DIRECTIONS FOR THIS TASK —
Among the entries below, one stretch runs from the line that contains "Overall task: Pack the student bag" through the line that contains "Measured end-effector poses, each". Repeat that stretch exactly, ends included, and only that.
+++ PROVIDED RECORDS
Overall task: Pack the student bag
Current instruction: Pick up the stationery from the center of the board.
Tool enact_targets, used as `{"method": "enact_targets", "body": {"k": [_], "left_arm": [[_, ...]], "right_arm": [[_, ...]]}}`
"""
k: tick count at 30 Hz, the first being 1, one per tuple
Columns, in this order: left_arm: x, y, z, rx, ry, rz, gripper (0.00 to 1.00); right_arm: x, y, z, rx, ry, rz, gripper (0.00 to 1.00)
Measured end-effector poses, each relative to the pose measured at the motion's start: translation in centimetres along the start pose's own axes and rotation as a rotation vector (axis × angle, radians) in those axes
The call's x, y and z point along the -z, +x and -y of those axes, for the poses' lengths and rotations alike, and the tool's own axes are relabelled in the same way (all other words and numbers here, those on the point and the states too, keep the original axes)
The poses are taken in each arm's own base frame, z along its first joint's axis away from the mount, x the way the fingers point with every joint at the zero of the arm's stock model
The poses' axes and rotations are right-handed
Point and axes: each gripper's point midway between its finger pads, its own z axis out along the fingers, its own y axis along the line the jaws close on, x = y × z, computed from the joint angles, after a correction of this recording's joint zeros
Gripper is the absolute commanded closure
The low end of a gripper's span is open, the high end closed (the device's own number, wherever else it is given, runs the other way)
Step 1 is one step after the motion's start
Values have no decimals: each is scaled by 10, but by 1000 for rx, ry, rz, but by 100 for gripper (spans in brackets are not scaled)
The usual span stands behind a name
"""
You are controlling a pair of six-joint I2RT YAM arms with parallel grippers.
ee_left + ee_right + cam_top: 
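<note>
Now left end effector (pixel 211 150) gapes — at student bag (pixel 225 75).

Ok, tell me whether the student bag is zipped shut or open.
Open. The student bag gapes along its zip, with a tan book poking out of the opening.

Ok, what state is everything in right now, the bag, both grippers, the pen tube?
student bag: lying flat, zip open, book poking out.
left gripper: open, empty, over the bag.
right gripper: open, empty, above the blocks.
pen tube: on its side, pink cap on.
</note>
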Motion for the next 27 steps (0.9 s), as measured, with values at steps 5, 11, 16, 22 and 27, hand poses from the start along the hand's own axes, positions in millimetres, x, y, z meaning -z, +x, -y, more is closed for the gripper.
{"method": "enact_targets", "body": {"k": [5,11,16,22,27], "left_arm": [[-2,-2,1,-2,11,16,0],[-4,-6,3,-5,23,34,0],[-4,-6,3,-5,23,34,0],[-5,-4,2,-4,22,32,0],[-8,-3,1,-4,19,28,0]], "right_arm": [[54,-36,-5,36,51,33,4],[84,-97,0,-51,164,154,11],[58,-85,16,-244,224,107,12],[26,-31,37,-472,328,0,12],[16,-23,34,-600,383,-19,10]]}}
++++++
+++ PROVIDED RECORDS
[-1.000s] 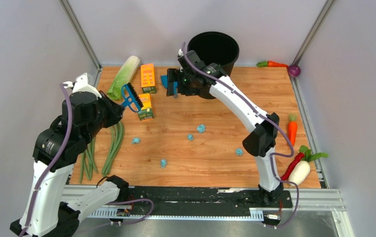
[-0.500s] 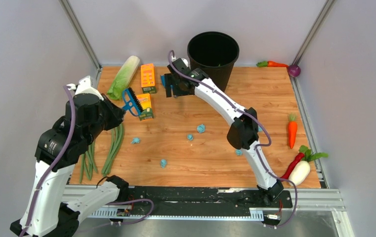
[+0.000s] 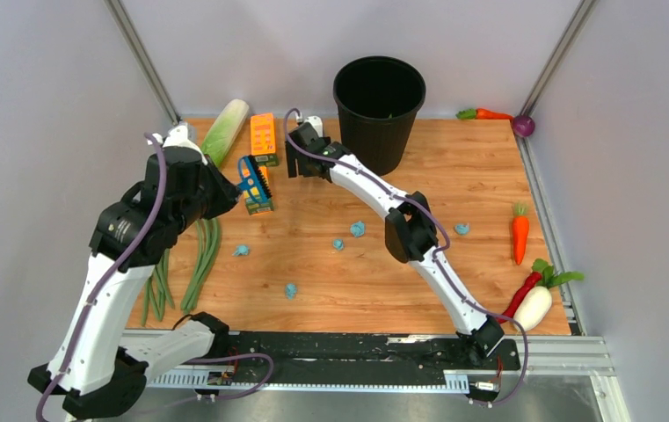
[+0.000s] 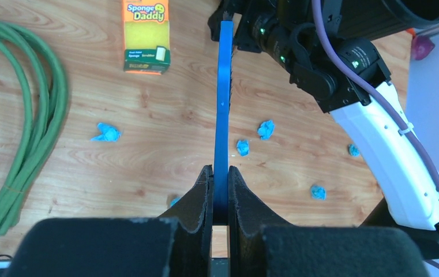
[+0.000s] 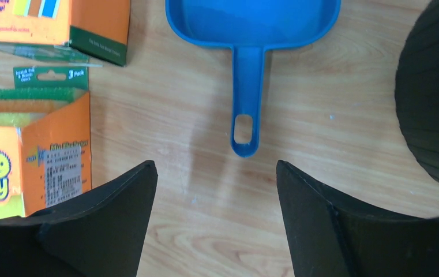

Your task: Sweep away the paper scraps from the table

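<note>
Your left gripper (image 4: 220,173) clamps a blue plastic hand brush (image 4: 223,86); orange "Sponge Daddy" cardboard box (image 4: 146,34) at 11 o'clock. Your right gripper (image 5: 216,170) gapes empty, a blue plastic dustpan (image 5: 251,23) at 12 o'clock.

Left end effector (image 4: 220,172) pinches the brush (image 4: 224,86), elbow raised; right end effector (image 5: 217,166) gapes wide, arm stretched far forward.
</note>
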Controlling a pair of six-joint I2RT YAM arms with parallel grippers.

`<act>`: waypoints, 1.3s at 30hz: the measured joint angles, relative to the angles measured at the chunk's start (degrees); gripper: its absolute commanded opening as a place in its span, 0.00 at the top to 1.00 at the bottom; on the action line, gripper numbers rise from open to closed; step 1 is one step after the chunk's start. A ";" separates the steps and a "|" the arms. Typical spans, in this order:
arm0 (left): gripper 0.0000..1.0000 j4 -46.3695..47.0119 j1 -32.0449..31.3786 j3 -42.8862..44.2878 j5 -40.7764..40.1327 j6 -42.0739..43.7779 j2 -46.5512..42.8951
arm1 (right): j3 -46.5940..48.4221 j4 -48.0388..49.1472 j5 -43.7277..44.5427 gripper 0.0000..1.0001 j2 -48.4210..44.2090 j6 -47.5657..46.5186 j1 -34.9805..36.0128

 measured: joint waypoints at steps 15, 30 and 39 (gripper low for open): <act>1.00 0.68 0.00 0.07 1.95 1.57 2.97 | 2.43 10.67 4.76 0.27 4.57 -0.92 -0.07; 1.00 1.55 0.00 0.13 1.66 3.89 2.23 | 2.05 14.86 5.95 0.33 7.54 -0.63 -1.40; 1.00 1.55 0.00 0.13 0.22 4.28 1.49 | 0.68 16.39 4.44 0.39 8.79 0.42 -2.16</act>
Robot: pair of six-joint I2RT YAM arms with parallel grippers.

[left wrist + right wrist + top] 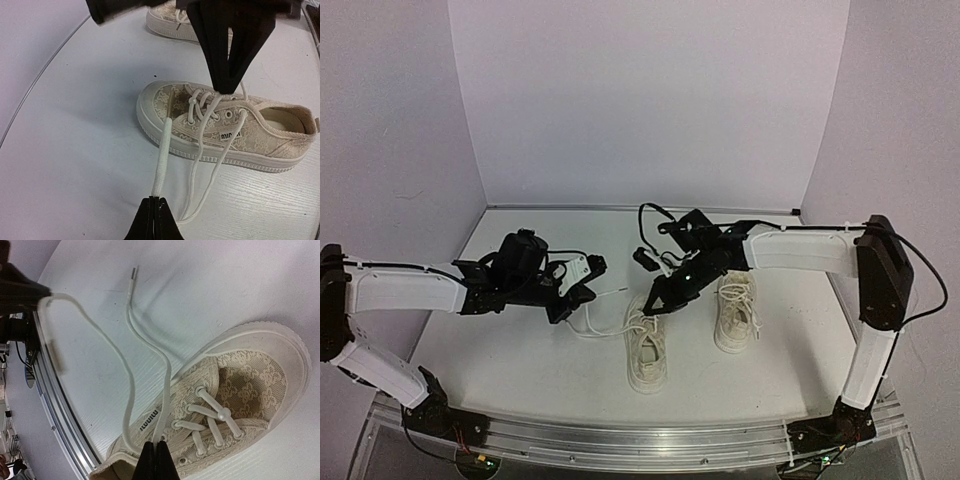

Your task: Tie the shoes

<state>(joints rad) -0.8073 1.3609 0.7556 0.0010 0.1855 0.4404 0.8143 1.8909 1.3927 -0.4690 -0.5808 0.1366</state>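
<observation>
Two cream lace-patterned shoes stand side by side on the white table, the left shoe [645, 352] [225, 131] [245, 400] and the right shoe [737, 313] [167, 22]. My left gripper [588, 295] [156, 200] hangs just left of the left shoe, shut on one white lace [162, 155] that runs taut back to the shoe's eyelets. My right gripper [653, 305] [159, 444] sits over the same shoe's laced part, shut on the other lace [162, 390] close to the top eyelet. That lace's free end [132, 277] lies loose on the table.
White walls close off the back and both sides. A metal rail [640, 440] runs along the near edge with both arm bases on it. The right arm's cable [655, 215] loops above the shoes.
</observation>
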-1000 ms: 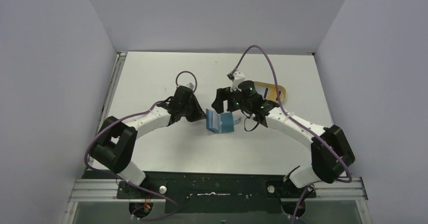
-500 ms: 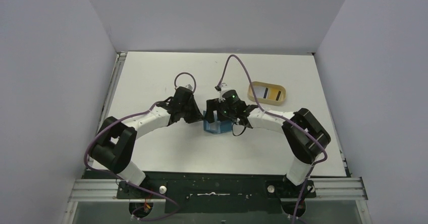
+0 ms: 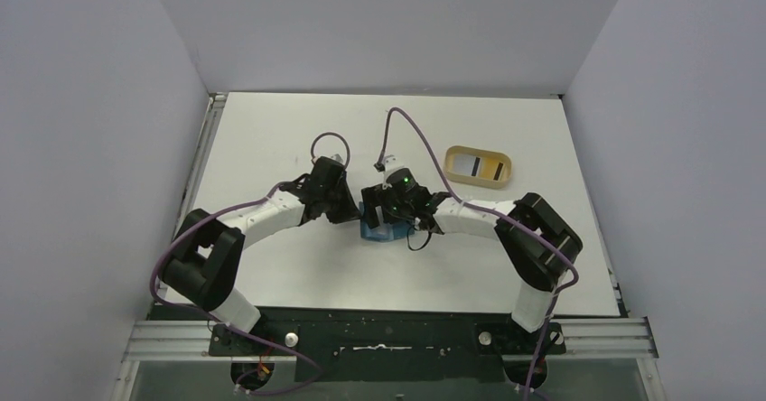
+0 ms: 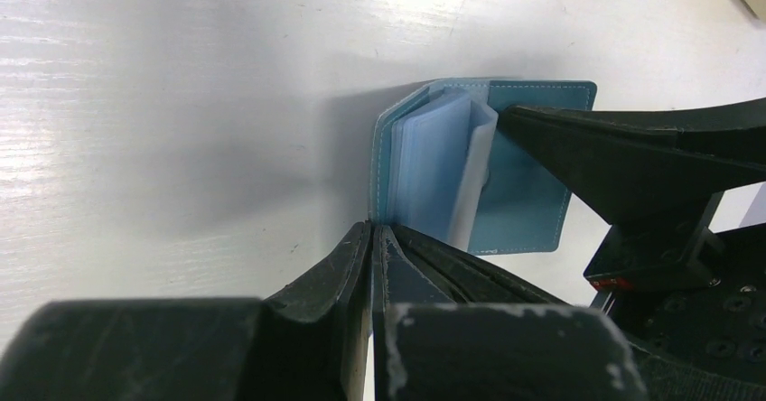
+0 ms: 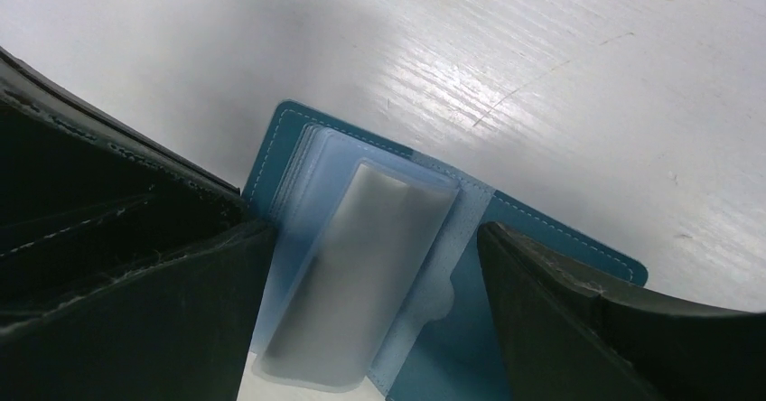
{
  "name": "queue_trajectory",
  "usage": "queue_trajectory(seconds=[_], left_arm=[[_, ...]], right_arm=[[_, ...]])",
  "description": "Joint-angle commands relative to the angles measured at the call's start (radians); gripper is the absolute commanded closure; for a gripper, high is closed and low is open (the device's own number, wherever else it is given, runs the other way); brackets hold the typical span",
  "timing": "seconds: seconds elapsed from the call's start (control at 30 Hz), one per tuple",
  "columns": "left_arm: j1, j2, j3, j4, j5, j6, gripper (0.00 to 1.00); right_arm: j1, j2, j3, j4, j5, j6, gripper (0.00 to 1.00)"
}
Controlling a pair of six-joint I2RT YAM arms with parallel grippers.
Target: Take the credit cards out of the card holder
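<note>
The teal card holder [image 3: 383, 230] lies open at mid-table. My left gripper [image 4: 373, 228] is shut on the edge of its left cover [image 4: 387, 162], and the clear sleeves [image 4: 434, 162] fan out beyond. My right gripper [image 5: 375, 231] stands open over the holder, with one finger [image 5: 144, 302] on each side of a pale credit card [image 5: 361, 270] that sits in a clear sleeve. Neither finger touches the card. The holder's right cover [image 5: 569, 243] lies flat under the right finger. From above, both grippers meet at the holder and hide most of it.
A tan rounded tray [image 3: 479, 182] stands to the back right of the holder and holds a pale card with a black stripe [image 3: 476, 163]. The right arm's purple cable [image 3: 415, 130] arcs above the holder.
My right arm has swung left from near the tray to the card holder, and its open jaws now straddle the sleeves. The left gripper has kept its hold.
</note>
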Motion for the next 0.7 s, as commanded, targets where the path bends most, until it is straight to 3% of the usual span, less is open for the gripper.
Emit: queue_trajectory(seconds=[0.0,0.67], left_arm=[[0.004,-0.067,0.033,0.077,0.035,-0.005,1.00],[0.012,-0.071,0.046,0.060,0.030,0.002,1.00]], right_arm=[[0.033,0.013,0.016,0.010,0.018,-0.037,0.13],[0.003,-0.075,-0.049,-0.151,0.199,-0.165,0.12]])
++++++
REPLY —
Overall task: Pack the student bag
Current instruction: Pick up the stationery from the center of the board.
Tool enact_targets, used as `{"method": "enact_targets", "body": {"k": [_], "left_arm": [[_, ...]], "right_arm": [[_, ...]]}}`
"""
k: tick count at 30 Hz, the first being 1, one per tuple
Columns, in this order: left_arm: x, y, z, rx, ry, rz, gripper (0.00 to 1.00); right_arm: x, y, z, rx, ry, rz, gripper (0.00 to 1.00)
Measured end-effector poses, each relative to the pose measured at the motion's start: translation in centimetres along the start pose's own axes and rotation as a rotation vector (axis × angle, radians) in those axes

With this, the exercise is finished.